EXERCISE INSTRUCTIONS | Keep to one stretch of the data below, the lines from the one with "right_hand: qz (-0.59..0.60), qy" up to and including the one with "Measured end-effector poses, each", and return that stretch exactly.

*** Opening GIVEN DATA ***

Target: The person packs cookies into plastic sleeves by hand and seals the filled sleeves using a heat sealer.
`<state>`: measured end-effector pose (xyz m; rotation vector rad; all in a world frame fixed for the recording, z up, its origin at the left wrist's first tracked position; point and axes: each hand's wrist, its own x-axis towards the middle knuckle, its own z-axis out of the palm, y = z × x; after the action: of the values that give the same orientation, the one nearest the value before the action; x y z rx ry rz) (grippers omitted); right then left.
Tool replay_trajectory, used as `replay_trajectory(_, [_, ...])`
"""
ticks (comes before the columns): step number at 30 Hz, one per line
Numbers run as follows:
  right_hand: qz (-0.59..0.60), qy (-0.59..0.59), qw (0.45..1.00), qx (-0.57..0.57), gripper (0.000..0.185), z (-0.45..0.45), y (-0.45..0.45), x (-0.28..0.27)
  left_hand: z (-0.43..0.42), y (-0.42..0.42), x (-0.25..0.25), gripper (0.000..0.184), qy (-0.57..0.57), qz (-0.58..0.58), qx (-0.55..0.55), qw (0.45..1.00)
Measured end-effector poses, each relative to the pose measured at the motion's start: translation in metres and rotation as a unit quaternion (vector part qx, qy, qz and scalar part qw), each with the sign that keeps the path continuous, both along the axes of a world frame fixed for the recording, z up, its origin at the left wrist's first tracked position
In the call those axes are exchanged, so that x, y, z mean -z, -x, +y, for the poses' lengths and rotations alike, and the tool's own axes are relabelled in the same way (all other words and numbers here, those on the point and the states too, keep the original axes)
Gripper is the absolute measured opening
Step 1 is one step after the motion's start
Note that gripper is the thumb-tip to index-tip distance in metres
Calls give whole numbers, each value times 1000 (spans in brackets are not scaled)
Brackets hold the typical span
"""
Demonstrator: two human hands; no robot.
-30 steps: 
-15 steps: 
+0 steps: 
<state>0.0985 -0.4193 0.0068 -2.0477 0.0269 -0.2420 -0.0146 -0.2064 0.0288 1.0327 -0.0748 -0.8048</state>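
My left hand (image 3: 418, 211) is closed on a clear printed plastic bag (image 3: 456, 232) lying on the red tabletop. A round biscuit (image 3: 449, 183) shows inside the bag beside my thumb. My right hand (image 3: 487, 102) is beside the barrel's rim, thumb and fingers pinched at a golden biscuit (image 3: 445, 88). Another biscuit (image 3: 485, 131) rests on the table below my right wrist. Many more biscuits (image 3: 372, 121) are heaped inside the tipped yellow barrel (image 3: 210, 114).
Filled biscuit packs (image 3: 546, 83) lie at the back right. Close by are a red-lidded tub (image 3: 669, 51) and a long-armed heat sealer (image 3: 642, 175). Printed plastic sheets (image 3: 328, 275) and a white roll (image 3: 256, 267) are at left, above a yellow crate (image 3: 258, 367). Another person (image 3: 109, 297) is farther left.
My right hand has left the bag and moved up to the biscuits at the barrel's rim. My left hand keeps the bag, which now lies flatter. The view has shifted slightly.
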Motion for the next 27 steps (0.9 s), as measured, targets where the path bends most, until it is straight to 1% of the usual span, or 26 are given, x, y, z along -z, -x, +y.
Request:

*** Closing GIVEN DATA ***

RESPONSE |
  right_hand: qz (-0.59..0.60), qy (-0.59..0.59), qw (0.45..1.00), qx (-0.57..0.57), gripper (0.000..0.185), z (-0.45..0.45), y (-0.45..0.45), x (-0.28..0.27)
  left_hand: z (-0.43..0.42), y (-0.42..0.42), x (-0.25..0.25), gripper (0.000..0.184), qy (-0.57..0.57), qz (-0.58..0.58), qx (-0.55..0.55), qw (0.45..1.00)
Measured end-effector poses, each relative to the pose measured at the motion's start: translation in metres and rotation as a unit quaternion (vector part qx, qy, qz and scalar part qw), each with the sign that keeps the path continuous, both along the axes of a world frame fixed for the recording, z up, its origin at the left wrist's first tracked position

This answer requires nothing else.